Awesome
Win: Weight-Decay-Integrated Nesterov Acceleration for Adaptive Gradient Algorithms
This is an official PyTorch implementation of Win. See the ICLR paper and its extension. If you find our Win helpful or heuristic to your projects, please cite this paper and also star this repository. Thanks!
@inproceedings{zhou2022win,
title={Win: Weight-Decay-Integrated Nesterov Acceleration for Adaptive Gradient Algorithms},
author={Zhou, Pan and Xie, Xingyu and Yan, Shuicheng},
booktitle={International Conference on Learning Representations},
year={2022}
}
Usage
For your convenience to use Win, we briefly provide some intuitive instructions below, then provide some general experimental tips, and finally provide more details (e.g., specific commands and hyper-parameters) for the main experiment in the paper.
1) Two steps to use Win and Win2
Win can be integrated with most optimizers, including SoTA Adan, Adam, AdamW, LAMB and SGD by using the following steps.
Step 1. add Win- and Win2-dependent hyper-parameters by adding the following hyper-parameters to the config:
parser.add_argument('--acceleration-mode', type=str, default="win",
help='whether use win or win2 or vanilla (no acceleration) to accelerate optimizer, choices: win, win2, none')
parser.add_argument('--reckless-steps', default=(2.0, 8.0), type=float, nargs='+',
help='two coefficients used as the multiples of the reckless stepsizes over the conservative stepsize in Win and Win2. (default: (2.0, 8.0)')
parser.add_argument('--max-grad-norm', type=float, default=0.0,
help='Max grad norm (same as clip gradient norm, default: 0.0, no clipping)')
reckless-steps
: two coefficients used as the multiples of the reckless stepsizes over the conservative stepsize in Win and Win2, namely $\gamma_1$ and $\gamma_2$ in the extension paper:
$$\eta_{k}^{\mathbf{y}} = \gamma_1 \eta_{k}^{\mathbf{x}} \quad \text{and} \quad \eta_{k}^{\mathbf{z}} = \gamma_2 \eta_{k}^{\mathbf{x}}$$
In all experiments in our paper, we set $(\gamma_1, \gamma_2)=(2.0, 8.0)$.
Step 2. create corresponding vanilla or Win- or Win2-accelerated optimizer as follows.

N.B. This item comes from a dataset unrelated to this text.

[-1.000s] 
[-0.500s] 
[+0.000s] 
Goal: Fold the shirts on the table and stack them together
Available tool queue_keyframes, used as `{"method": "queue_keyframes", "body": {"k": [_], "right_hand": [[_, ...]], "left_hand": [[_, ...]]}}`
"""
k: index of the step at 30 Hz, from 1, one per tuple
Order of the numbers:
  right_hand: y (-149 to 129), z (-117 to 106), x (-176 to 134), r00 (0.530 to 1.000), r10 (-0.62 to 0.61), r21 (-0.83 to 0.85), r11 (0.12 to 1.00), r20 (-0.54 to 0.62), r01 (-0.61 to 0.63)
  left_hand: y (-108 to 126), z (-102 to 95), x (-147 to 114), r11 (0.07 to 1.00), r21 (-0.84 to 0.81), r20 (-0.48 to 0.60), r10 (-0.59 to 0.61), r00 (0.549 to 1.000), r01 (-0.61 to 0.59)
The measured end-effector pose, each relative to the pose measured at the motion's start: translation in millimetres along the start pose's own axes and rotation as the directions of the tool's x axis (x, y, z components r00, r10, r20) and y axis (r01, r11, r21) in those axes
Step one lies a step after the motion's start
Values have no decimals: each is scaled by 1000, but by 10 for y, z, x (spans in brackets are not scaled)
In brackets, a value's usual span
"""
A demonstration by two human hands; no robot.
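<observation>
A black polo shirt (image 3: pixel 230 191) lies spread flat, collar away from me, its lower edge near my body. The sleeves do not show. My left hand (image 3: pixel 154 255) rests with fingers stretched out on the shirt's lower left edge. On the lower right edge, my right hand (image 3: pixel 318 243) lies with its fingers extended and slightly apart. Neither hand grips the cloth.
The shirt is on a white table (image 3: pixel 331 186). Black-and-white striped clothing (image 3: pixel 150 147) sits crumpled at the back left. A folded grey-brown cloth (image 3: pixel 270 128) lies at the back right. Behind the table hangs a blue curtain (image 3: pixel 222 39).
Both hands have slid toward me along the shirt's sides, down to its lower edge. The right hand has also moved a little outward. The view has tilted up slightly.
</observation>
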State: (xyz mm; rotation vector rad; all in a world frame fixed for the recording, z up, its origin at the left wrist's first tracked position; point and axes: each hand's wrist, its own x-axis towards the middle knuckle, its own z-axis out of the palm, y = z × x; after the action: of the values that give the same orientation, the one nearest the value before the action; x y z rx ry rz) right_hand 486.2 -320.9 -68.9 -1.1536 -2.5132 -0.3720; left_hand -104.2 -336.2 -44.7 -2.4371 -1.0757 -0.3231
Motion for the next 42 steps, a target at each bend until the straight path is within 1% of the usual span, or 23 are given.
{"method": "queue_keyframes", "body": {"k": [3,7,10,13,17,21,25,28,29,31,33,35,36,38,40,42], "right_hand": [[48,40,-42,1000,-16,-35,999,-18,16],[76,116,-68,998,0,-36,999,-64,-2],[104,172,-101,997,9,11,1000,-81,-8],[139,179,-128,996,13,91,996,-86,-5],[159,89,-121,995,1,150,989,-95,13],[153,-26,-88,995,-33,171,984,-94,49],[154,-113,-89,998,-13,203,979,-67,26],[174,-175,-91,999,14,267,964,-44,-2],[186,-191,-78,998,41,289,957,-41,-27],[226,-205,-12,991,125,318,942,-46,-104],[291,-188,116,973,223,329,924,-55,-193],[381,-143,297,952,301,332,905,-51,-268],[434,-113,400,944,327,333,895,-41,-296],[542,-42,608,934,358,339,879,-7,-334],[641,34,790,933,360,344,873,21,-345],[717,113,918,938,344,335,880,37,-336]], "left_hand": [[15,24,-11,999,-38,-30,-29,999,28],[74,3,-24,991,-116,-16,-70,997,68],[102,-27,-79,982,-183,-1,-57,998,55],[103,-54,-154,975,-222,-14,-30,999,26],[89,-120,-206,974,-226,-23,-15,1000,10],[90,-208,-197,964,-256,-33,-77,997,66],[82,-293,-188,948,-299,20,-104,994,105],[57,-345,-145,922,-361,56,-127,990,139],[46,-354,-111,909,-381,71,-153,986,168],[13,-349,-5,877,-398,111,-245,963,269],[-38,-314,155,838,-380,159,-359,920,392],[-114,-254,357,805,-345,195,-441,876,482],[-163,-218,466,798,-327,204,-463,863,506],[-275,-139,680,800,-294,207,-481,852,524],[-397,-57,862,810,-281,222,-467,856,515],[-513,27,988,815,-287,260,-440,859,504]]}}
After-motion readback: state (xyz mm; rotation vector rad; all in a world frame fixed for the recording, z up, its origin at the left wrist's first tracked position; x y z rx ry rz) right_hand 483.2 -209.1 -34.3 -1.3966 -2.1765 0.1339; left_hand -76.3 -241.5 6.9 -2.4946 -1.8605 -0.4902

In this step, we can directly replace the vanilla optimizer by using the following command:
from adamw_win import AdamW_Win
optimizer = AdamW_Win(params, lr=args.lr, betas=(0.9, 0.999), reckless_steps=args.reckless_steps, weight_decay=args.weight_decay, max_grad_norm=args.max_grad_norm, acceleration_mode=args.acceleration_mode)
from adam_win import Adam_Win
optimizer = Adam_Win(params, lr=args.lr, betas=(0.9, 0.999), reckless_steps=args.reckless_steps, weight_decay=args.weight_decay, max_grad_norm=args.max_grad_norm, acceleration_mode=args.acceleration_mode)
from lamb_win import LAMB_Win
optimizer = LAMB_Win(params, lr=args.lr, betas=(0.9, 0.999), reckless_steps=args.reckless_steps, weight_decay=args.weight_decay, max_grad_norm=args.max_grad_norm, acceleration_mode=args.acceleration_mode)
from sgd_win import SGD_Win
optimizer = SGD_Win(params, lr=args.lr, momentum=0.9, reckless_steps=args.reckless_steps, weight_decay=args.weight_decay, max_grad_norm=args.max_grad_norm, nesterov=True, acceleration_mode=args.acceleration_mode)
2) Tips for Experiments
- For hyper-parameters, to make Win and Win2 simple, in all experiments, we tune the vanilla hyper-parameters, e.g. stepsize, weight decay and warmup, around the vanilla values used in the vanilla optimizer.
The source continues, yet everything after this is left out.